WORK ORDER:
The pictures get left out, but everything else in the listing below must be duplicated exactly.

INPUT DATA:
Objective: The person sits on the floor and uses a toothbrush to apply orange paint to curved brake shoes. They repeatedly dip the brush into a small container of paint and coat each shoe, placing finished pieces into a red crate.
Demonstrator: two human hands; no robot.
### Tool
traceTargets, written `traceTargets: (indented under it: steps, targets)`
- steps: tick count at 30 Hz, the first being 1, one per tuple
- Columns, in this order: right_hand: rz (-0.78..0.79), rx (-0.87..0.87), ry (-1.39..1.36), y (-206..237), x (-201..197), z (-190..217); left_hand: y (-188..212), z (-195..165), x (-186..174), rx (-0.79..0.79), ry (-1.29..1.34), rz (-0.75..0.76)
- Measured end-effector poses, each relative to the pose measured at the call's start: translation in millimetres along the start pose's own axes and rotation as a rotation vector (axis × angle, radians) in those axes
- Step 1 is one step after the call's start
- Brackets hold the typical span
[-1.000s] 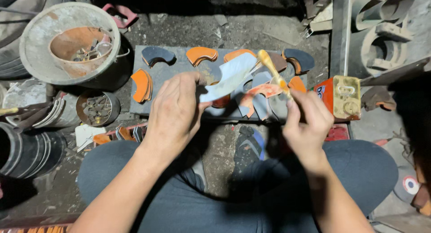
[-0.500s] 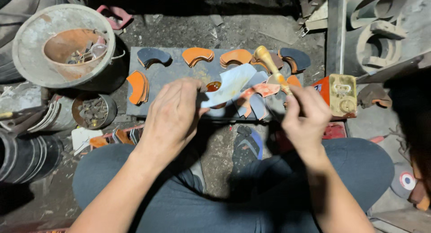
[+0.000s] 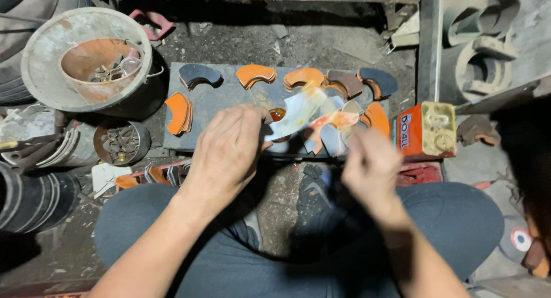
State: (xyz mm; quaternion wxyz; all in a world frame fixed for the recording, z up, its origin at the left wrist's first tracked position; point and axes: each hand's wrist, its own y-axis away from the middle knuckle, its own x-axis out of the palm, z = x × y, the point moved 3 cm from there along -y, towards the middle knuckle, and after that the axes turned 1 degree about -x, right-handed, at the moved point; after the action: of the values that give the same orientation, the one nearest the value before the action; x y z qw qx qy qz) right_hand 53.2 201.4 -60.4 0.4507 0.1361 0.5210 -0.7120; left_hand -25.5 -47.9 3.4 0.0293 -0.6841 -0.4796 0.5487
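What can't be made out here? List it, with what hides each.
Head view only:
- Right hand: motion-blurred; its grip and any tool in it cannot be told.
- Left hand: its fingertips and hold on the pale curved piece are hidden by its own back.
- Small tin: contents too small and dark.
- Dark board: near edge covered by both hands.

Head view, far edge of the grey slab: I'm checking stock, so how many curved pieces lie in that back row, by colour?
Orange curved pieces: 2
Dark curved pieces: 3
Total: 5
Not counted: the pale curved piece held in the left hand.
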Motion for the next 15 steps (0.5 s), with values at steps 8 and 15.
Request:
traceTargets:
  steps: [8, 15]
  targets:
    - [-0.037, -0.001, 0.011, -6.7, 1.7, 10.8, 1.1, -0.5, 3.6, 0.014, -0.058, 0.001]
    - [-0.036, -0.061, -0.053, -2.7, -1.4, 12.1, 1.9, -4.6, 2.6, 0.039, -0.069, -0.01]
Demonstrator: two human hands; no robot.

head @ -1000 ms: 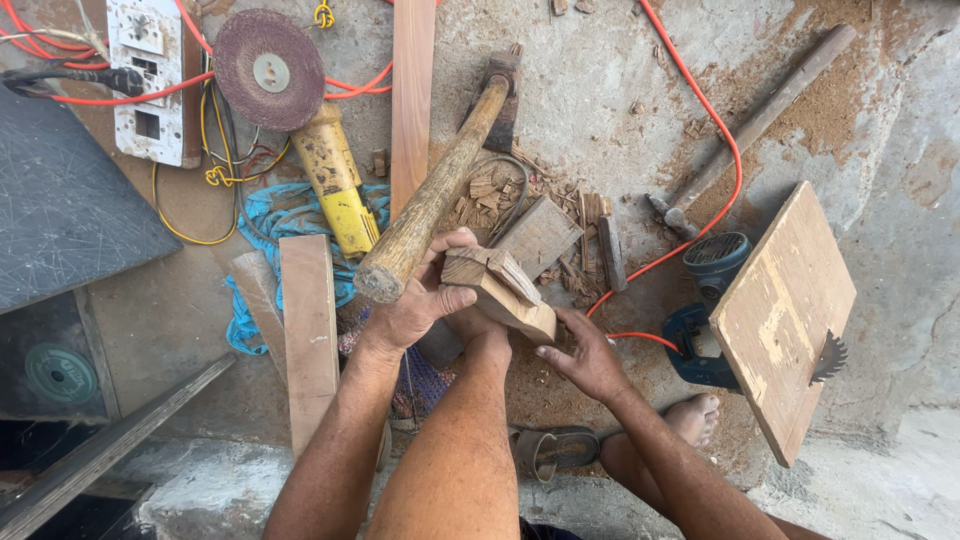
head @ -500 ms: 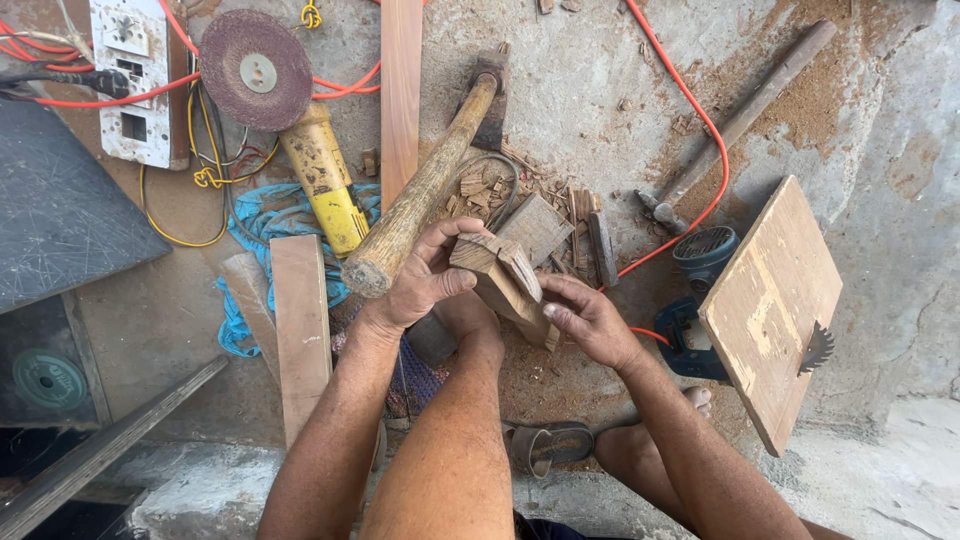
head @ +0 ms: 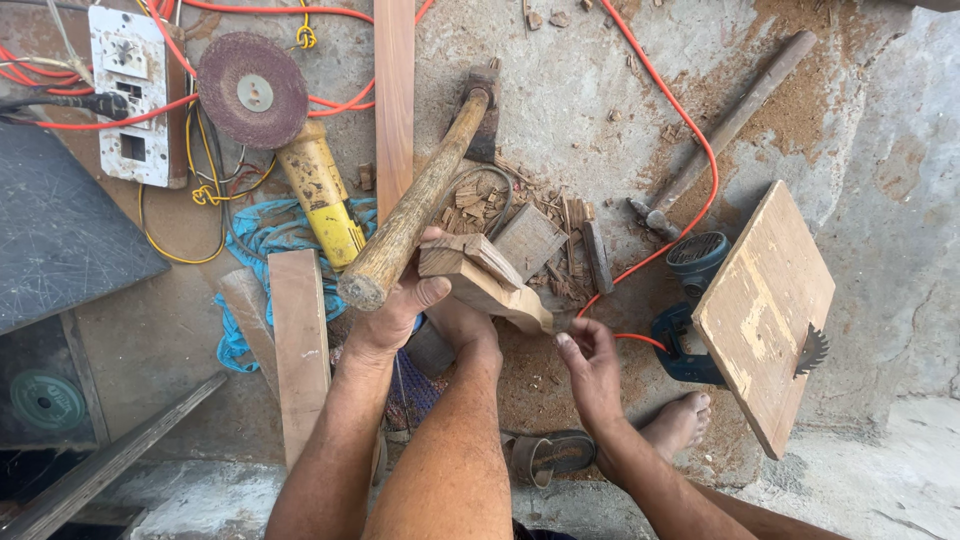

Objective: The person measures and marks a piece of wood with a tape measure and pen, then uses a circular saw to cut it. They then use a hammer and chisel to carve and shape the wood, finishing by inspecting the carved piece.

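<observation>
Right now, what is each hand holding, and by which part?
The left hand grips the wooden handle of the hatchet at its butt end. The right hand holds nothing, fingers just below the carved wood piece.

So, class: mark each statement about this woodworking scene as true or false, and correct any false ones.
1. The left hand grips a wooden tool handle. True.
2. The right hand holds the yellow angle grinder. False: the grinder lies on the floor, untouched.
3. A carved wood piece sits by the left hand's thumb. True.
4. The orange cable is blue. False: it is orange.
5. The wooden board carries a toothed saw blade at its edge. True.
</observation>
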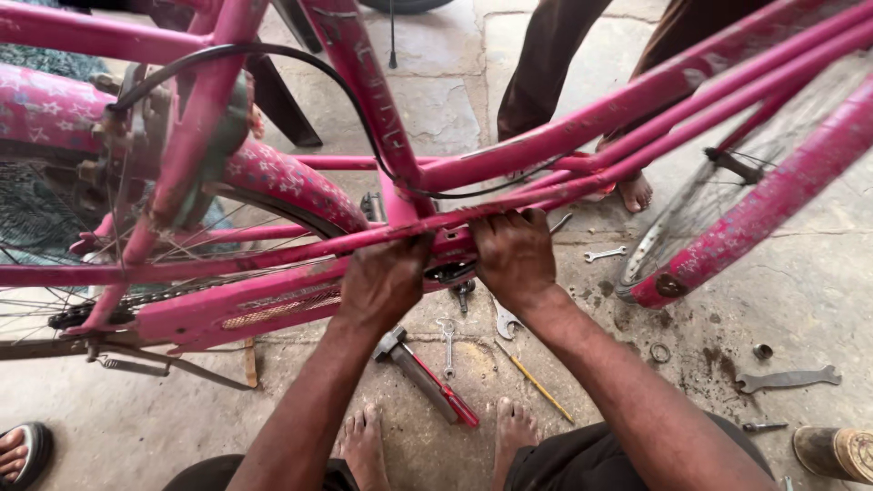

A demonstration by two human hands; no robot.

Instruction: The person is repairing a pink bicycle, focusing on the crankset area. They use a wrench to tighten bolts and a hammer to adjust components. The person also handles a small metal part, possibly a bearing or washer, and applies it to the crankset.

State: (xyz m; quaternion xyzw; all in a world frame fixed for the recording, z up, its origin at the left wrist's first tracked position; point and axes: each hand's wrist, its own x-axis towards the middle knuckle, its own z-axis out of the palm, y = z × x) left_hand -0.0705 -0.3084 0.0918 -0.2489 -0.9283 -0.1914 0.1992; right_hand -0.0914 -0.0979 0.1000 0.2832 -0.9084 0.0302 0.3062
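Observation:
A worn pink bicycle frame (627,100) fills the view, with its rear wheel and mudguard (282,177) at the left and its front wheel (727,195) at the right. My left hand (382,282) and my right hand (514,255) reach under the frame tubes at the crank area (450,270). Both hands are curled around parts there; what the fingers grip is hidden by the tubes. The pink chain guard (245,309) runs left of my left hand. My bare feet (364,445) rest on the floor below.
On the stone floor lie a red-handled hammer (427,377), a yellow screwdriver (536,384), small spanners (605,255), a flat wrench (787,377), a ring (659,352) and a nut (762,350). Another person's legs (546,64) stand behind the frame. A sandalled foot (18,452) is at bottom left.

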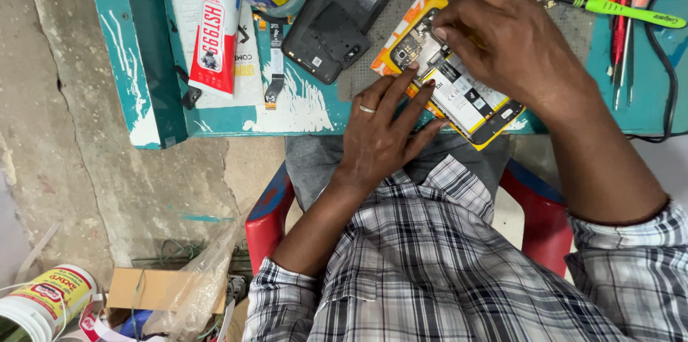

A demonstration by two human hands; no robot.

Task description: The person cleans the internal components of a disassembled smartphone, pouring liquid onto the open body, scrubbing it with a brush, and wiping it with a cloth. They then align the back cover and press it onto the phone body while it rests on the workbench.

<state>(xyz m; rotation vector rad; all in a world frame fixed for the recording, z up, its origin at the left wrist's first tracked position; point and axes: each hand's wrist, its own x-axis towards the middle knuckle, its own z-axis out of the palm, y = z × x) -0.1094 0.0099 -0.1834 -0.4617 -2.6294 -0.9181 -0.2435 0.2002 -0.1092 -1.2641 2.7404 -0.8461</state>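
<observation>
An opened phone, its back removed so that the circuit board and battery are exposed, is laid at the near edge of a teal counter on an orange and yellow card. The phone is steadied by the left hand, whose fingers are spread flat against its near side; a ring is worn on one finger. The upper end of the phone is covered by the right hand, fingertips pressed onto the board. A black back cover is placed just beside the phone, a red and white tube further left, and a green-handled screwdriver and red tools to the right.
</observation>
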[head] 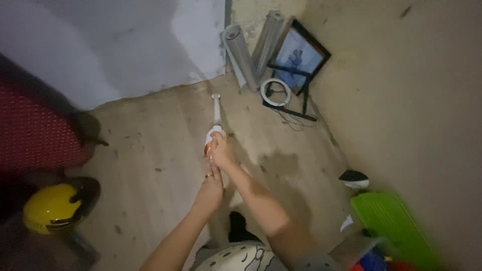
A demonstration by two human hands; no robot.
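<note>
White tool: a long white stick-like tool point(216, 120) with an orange part near the grip points away from the person, its far end close to the floor near the wall
Right hand: the right hand point(221, 150) grips the upper end of the tool, fingers wrapped tightly around it
Left hand: the left hand point(211, 188) is just below the right one and touches the right wrist; its fingers are curled, and one finger carries a ring; whether it holds the tool cannot be told
Floor: the beige floor point(160, 150) is dusty, with dark spots and a darker patch right of the arms
Corner: two grey rolls point(251, 47) lean on the wall, beside a framed picture point(301, 57) and a white ring lamp point(275, 92) on a black stand
Left side: a yellow helmet point(50, 207) lies near a red dotted cloth point(35, 130)
Right side: a green flat thing point(391, 226) lies by the wall, blurred
</note>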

ANSWER TO THIS EXERCISE:
Objective: The person sits on the floor and uses a toothbrush to apply orange paint to curved brake shoes. They repeatedly dip the brush into a small container of paint and coat each shoe, placing finished pieces into a red crate.
Demonstrator: two human hands; no robot.
### Tool
traceTargets, written `traceTargets: (indented under it: steps, targets)`
- steps: tick count at 30 Hz, the first being 1, one per tuple
- Columns, in this order: right_hand: rz (-0.78..0.79), rx (-0.87..0.87), ry (-1.39..1.36), y (-206..237), x (-201..197), z (-190..217); left_hand: y (-188..212), z (-195..165), x (-186..174), rx (-0.79..0.79), ry (-1.29..1.34), rz (-0.75..0.76)
- Measured end-effector poses, each relative to the pose measured at the call's start: translation in millimetres along the start pose's own axes and rotation as a rotation vector (axis × angle, radians) in those axes
- Step 1 is one step after the call's start
- Brackets hold the typical span
[-1.000s] 
[-0.500s] 
[+0.000s] 
State: (xyz mm; quaternion wxyz; all in a world frame fixed for the recording, z up, its origin at the left wrist's first tracked position; point and axes: each hand's wrist, its own y-axis away from the middle knuckle, its own x-axis out of the palm, z = x × y, the point moved 3 cm from there along -y, towards the middle knuckle, and after that the axes turned 1 degree about -x, right-handed, at the moved point; after the action: of the values that give the same orientation, the one nearest the value before the action; x y z qw qx qy qz) right_hand 53.2 201.4 -60.4 0.4507 0.1361 0.5210 -0.7120; left_hand -25.5 -47.9 3.4 0.0293 -0.6841 -0.4796 0.5487
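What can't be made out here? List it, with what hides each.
Head view only:
- Right hand: motion-blurred; its grip and any tool in it cannot be told.
- Left hand: its fingertips and hold on the pale curved piece are hidden by its own back.
- Small tin: contents too small and dark.
- Dark board: near edge covered by both hands.

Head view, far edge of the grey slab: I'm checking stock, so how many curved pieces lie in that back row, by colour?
Orange curved pieces: 2
Dark curved pieces: 3
Total: 5
Not counted: the pale curved piece held in the left hand.
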Motion for the next 15 steps (0.5 s), with values at steps 8 and 15.
Request:
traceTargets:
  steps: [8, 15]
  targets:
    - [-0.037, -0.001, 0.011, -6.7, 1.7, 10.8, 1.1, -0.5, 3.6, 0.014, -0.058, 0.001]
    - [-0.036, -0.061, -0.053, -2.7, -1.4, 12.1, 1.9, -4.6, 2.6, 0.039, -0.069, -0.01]
Demonstrator: two human hands; no robot.

head @ -1000 ms: 
head @ -500 ms: 
head @ +0 ms: 

Objective: The person measures and marks a piece of wood with a tape measure and pen, then uses a circular saw to cut it. They then use a hammer and chisel to carve and shape the wood, finishing by inspecting the carved piece.

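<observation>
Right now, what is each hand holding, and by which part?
The left hand grips the wooden handle of the hatchet at its butt end. The right hand holds nothing, fingers just below the carved wood piece.

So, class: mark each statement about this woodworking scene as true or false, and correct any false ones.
1. The left hand grips a wooden tool handle. True.
2. The right hand holds the yellow angle grinder. False: the grinder lies on the floor, untouched.
3. A carved wood piece sits by the left hand's thumb. True.
4. The orange cable is blue. False: it is orange.
5. The wooden board carries a toothed saw blade at its edge. True.
</observation>
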
A demonstration by two human hands; no robot.

Instruction: The person is repairing a pink bicycle, focusing on the crankset area. They use a wrench to tighten bolts and a hammer to adjust components. The person also handles a small metal part, possibly a bearing or washer, and applies it to the crankset.

State: (xyz m; quaternion xyzw; all in a world frame fixed for the recording, z up, its origin at the left wrist's first tracked position; point and axes: each hand's wrist, its own x-axis towards the middle knuckle, its own z-axis out of the palm, y = z × x) left_hand -0.0705 -0.3084 0.0918 -0.2489 -0.9283 -0.1914 0.1992; right_hand -0.0914 -0.0979 0.1000 0.2832 -0.9084 0.0302 0.3062
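Observation:
A worn pink bicycle frame (627,100) fills the view, with its rear wheel and mudguard (282,177) at the left and its front wheel (727,195) at the right. My left hand (382,282) and my right hand (514,255) reach under the frame tubes at the crank area (450,270). Both hands are curled around parts there; what the fingers grip is hidden by the tubes. The pink chain guard (245,309) runs left of my left hand. My bare feet (364,445) rest on the floor below.
On the stone floor lie a red-handled hammer (427,377), a yellow screwdriver (536,384), small spanners (605,255), a flat wrench (787,377), a ring (659,352) and a nut (762,350). Another person's legs (546,64) stand behind the frame. A sandalled foot (18,452) is at bottom left.
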

A demonstration by two human hands; no robot.

Task description: The person cleans the internal components of a disassembled smartphone, pouring liquid onto the open body, scrubbing it with a brush, and wiping it with a cloth. They then align the back cover and press it onto the phone body while it rests on the workbench.

<state>(xyz m; rotation vector rad; all in a world frame fixed for the recording, z up, its origin at the left wrist's first tracked position; point and axes: each hand's wrist, its own x-axis towards the middle knuckle, its own z-axis out of the palm, y = z × x) -0.1094 0.0099 -0.1834 -0.4617 -2.6294 -0.9181 -0.2435 0.2002 -0.1092 -1.2641 2.7404 -0.8461</state>
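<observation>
An opened phone, its back removed so that the circuit board and battery are exposed, is laid at the near edge of a teal counter on an orange and yellow card. The phone is steadied by the left hand, whose fingers are spread flat against its near side; a ring is worn on one finger. The upper end of the phone is covered by the right hand, fingertips pressed onto the board. A black back cover is placed just beside the phone, a red and white tube further left, and a green-handled screwdriver and red tools to the right.
</observation>
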[head] 
A demonstration by two human hands; no robot.
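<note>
White tool: a long white stick-like tool point(216, 120) with an orange part near the grip points away from the person, its far end close to the floor near the wall
Right hand: the right hand point(221, 150) grips the upper end of the tool, fingers wrapped tightly around it
Left hand: the left hand point(211, 188) is just below the right one and touches the right wrist; its fingers are curled, and one finger carries a ring; whether it holds the tool cannot be told
Floor: the beige floor point(160, 150) is dusty, with dark spots and a darker patch right of the arms
Corner: two grey rolls point(251, 47) lean on the wall, beside a framed picture point(301, 57) and a white ring lamp point(275, 92) on a black stand
Left side: a yellow helmet point(50, 207) lies near a red dotted cloth point(35, 130)
Right side: a green flat thing point(391, 226) lies by the wall, blurred
</note>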

The answer has been given in its entirety.